To uncover the tacit skills of adults, sixty-one people studying at six different colleges in London were interviewed. The next stage of research involved tracking them into their workplaces and reviewing with them what they have gained from their learning and how this facilitates their learning achievements and outcomes in new learning and working environments. The results showed that:

  • students' learning outcomes have both "formal"and "informal" dimensions, with informal outcomes identified as those associated with self-assurance, increased capability, improved attainments and greater abilities to exercise control over their situations and environments;
  • harnessing tacit skills in stimulating and expansive working environments sustains learning outcomes and facilitates the process of work re-entry;
  • the way employees experience an expansive environment has to do with the feeling of being a part of a team, allowing them to deploy their tacit skills in ways, which enhance their confidence and self-assurance, whereas a restrictive environment is often associated with being an outsider or mere observer in the workplace.

Recognising Tacit Skills: some of the key findings

  • Adults often gain tacit skills from a range of life and work experiences, but do not necessarily think they have gained anything of value.
  • There is a link between recognition, deployment and development of tacit skills.
  • Positive deployment and recognition of their skills strengthens their learning success.
  • Gender differences are important: males and females perceive their tacit skills differently. Females value their skills acquired as a result of household and family experience, although they claim that such skills are not recognised by the job market except in low status caring and 'women's work'. Males tend to disregard skills gained outside formal learning while attaching importance to 'formally acquired' skills.
  • Recognising and deploying tacit skills in stimulating, 'expansive' workplace/learning environments sustains learning outcomes; they boost confidence as well as ability to resist imposition by others of inappropriate expectations.
  • Modelling of individual learning processes can provide better understanding of adult returners' experiences in re-entering work.

 

Footnotes:

One problem with this area is that in practice the neat divisions of different types of knowledge and understanding start to become less sharp when looking at complex behaviours particularly when a time dimension is introduced. Some aspects of tacit knowledge, which are not readily articulated, may become more explicit through processes of active reflection, while other aspects remain tacit. Also even if particular episodes are being recalled they may not be accurately recalled or aspects of several episodes may become mixed. So aggregated information being used for a decision may be tacit, explicit or mixed with some aspects of selection and interpretation of information from these episodes being harder to explain than others, and the reasons given may be partly influenced by post-hoc rationalisations.

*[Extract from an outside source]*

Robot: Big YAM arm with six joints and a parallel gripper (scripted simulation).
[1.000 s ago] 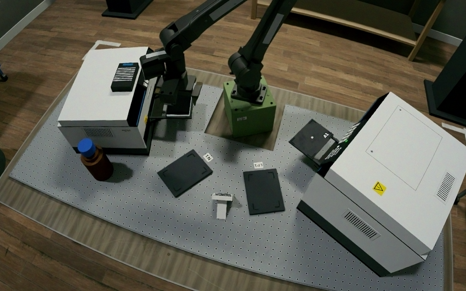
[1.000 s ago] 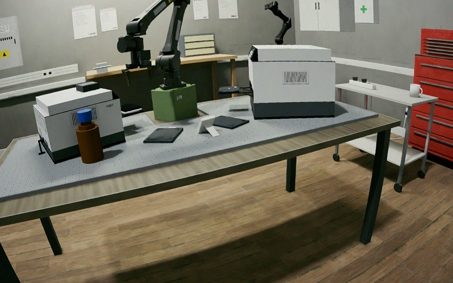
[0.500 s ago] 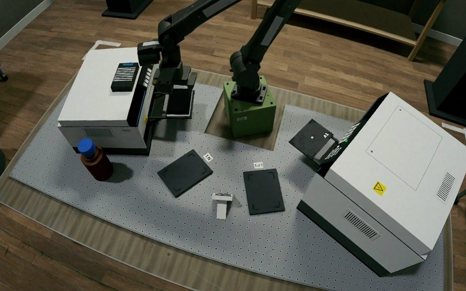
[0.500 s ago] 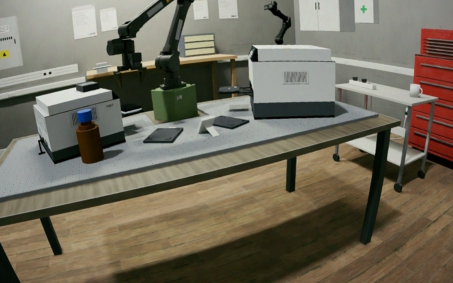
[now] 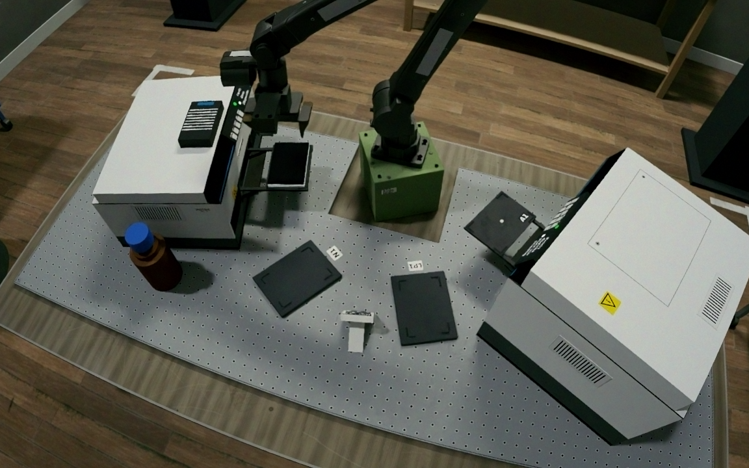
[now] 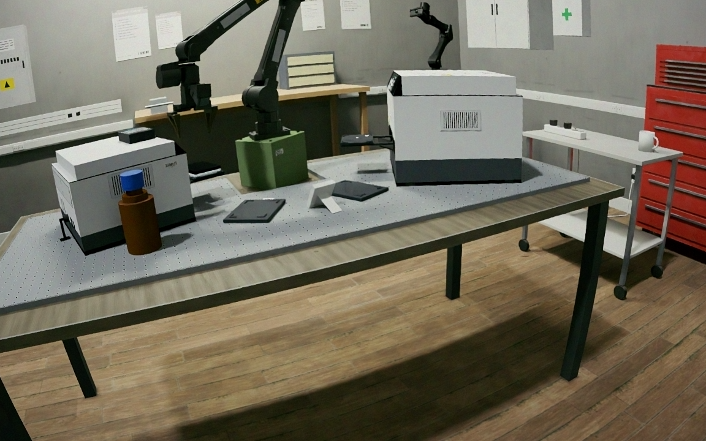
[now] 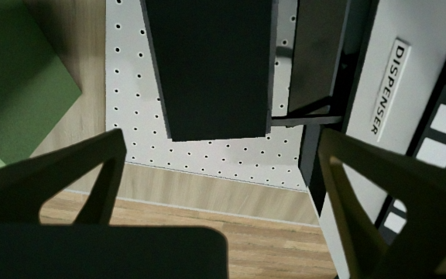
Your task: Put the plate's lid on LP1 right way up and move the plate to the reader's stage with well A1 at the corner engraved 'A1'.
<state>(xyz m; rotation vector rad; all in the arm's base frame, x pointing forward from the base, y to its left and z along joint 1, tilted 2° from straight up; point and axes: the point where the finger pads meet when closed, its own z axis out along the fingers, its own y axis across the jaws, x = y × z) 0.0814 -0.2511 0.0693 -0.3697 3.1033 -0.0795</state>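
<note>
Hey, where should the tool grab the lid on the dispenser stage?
Grip the lid across its two long edges, coming straight down from above. It lies flat on the covered plate, and the open tool hovers above its far end.

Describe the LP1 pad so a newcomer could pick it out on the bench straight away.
Start at the green pedestal that carries the arm, then look toward the near edge of the perforated bench. Two flat dark pads lie there; LP1 is the one nearer the large tilted reader, with the white tag "LP1" at its far short end, while its neighbour is tagged N1.
</note>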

The ideas expressed here are also linked to understandings of the differences between between episodic, semantic and procedural memory. Episodic memory holds specific, personally experienced events. Semantic memory holds knowledge linked to meanings, understandings and concepts; transcends particular episodes; and is most often acquired through formal teaching and learning, or through reflection on episodes from experience. Procedural memory is the long-term memory of skills and procedures, and is the basis of knowledge of 'how to' act in given situations. Tacit knowledge, which is not readily articulated, develops in particular situations and if it is used at a later date one important advantage is it has already been contextualised.